Although sugar is an important property in an energy drink, it’s still important to be mindful of how much you take.
Taking too much sugar can result in type-2 diabetes. When that happens, your body stops responding to insulin and overworks your pancreas. Once that happens, the pancreas breaks down and leaves your body with no way of regulating its blood sugar level.
It’s not all doom and gloom though.
Maintaining a healthy diet and exercising regularly can help you avoid things like diabetes.
Remember, it’s not just your consumption that affects your health. Your overall lifestyle counts, too.
Vitamins in NOS Energy Drink
Vitamins essential to maintaining good health.
The B-vitamins, in particular, are important for good metabolism.
Even so, they’re measured with the %DV measurement at the back of the nutritional facts label.
And for good reason: you can technically overdose on vitamins.
Vitamin B6 is a vitamin needed in over 100 enzyme reactions and metabolism. It’s naturally found in many foods including pork, poultry, and peanuts. Other sources of vitamin B6 include supplements and of course, energy drinks.
The benefits of taking vitamin B6 from either drink or supplements include:
- Reduced Cardiovascular Disease risk
- Better Memory
- Reduced Premenstrual Syndrome (PMS) in women
According to the nutrition label, one can of NOS provides 200% DV of vitamin B6.
If I had to guess why I’d say it has to do with the amount of serving for each can which is 2 servings. Monster drink also contains 2 servings per can. So it’s possible that the manufacturers meant for only half a can to be consumed at a time instead of the entire can.
That way, each serving would have no more than the standard 100%DV of vitamin B6.
While it’s rare, vitamin B6 overdose is possible; it usually happens in people who take high levels of supplements for over a year. When this happens, it usually manifests in the person losing control of their bodily movements.
Other side effects include:
- Skin lesions
Like vitamin B6, vitamin B12 is important in energy production. Outside of that, it also plays a part in red blood cell formation, DNA formation, and nerve maintenance.
It’s found in poultry, seafood, eggs, and dairy products.

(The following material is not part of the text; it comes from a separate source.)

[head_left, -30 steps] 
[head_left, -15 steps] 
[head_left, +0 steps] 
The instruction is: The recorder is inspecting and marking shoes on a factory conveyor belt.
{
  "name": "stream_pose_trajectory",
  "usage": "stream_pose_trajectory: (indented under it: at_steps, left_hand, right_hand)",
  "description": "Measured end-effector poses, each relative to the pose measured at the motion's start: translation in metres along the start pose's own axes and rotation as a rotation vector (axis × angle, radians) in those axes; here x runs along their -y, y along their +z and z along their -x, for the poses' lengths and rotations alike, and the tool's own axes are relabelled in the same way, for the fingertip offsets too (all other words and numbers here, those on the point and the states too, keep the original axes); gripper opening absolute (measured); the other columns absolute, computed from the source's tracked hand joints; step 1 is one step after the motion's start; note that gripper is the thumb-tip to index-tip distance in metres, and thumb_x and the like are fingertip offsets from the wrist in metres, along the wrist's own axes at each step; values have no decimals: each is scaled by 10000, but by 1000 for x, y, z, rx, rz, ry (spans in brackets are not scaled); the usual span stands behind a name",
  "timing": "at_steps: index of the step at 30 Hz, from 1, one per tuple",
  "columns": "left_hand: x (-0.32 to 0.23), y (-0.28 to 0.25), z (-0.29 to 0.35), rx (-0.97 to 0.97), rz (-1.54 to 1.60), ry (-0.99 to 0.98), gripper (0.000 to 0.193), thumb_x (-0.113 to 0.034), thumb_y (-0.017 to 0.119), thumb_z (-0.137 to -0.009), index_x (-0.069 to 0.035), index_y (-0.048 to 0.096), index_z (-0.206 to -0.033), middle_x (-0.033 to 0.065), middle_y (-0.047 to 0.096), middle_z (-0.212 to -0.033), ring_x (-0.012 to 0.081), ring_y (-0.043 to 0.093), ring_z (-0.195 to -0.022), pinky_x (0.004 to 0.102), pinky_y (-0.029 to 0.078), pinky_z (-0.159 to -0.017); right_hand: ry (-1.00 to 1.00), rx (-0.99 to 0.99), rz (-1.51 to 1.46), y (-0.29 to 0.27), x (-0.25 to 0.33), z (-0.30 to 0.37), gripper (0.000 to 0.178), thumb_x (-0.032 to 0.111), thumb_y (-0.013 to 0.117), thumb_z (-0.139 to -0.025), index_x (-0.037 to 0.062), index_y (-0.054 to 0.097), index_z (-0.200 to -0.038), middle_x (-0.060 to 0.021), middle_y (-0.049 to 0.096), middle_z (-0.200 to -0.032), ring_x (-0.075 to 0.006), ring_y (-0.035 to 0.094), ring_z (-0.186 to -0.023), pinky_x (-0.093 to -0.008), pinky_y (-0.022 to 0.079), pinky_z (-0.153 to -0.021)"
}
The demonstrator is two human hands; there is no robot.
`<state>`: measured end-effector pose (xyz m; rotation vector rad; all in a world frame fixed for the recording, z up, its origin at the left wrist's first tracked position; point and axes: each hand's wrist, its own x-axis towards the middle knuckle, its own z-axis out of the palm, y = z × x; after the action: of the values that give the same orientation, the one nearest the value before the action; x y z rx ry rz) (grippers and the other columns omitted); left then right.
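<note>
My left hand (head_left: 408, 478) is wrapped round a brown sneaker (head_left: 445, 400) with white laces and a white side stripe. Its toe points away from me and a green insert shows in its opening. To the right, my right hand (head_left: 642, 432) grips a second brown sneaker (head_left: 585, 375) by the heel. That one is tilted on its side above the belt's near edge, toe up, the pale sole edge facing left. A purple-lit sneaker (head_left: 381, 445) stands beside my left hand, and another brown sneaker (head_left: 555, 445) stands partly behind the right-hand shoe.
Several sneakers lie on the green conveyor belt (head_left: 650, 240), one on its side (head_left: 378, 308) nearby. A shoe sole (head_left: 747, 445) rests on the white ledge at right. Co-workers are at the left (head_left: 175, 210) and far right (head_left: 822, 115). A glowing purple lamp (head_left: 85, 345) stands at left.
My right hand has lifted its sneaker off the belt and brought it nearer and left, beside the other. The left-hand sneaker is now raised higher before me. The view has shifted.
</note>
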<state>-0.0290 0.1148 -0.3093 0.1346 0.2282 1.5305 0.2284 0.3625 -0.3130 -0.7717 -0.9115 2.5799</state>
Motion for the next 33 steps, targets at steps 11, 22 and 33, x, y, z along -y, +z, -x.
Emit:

Benefits of taking vitamin B12 daily:
- Lower chance of anemia
- Lower chances of birth defects (women)
- Better bone health
- Lower risk of muscular degeneration
- Better mood
- Less chance of losing neurons
- Energy boost
- Better heart health
- Better hair, skin, and nails
With this in mind, a can of NOS, gives you 200% DV of vitamin B12.
Just like with vitamin B6, this is well over the standard (and maybe for the same reason). There’s also little chance of getting an overdose of vitamin 12, even though it’s still best avoided.
Additionally, there’s some research that suggests that people taking B12 supplements despite not having a deficiency could experience benefits like developing a better mood, reduced depression symptoms and better memory.
NOS has 210 calories per can, no fat, no protein, 54g of sugar and carbohydrates, and 410 mg of sodium. It also has 200% DV for both vitamin B6 and vitamin 12.
The biggest things to watch out for are the sugar and vitamin B6 content in NOS. Sugar overdose has very well-known consequences and vitamin B6 overdose can cause a lack of muscle control.
I don’t think any of this is very surprising, given how energy drinks work.
Still, even though NOS is far from the best or the healthiest energy drink for the health-conscious, it can work with proper dietary management.
Another thing I’d like to reiterate is that although nutrition labels can be easy to ignore, they’re ultimately there to help you take care of yourself. Taking 1-2 minutes to read them before buying anything will always leave you better off in the long run.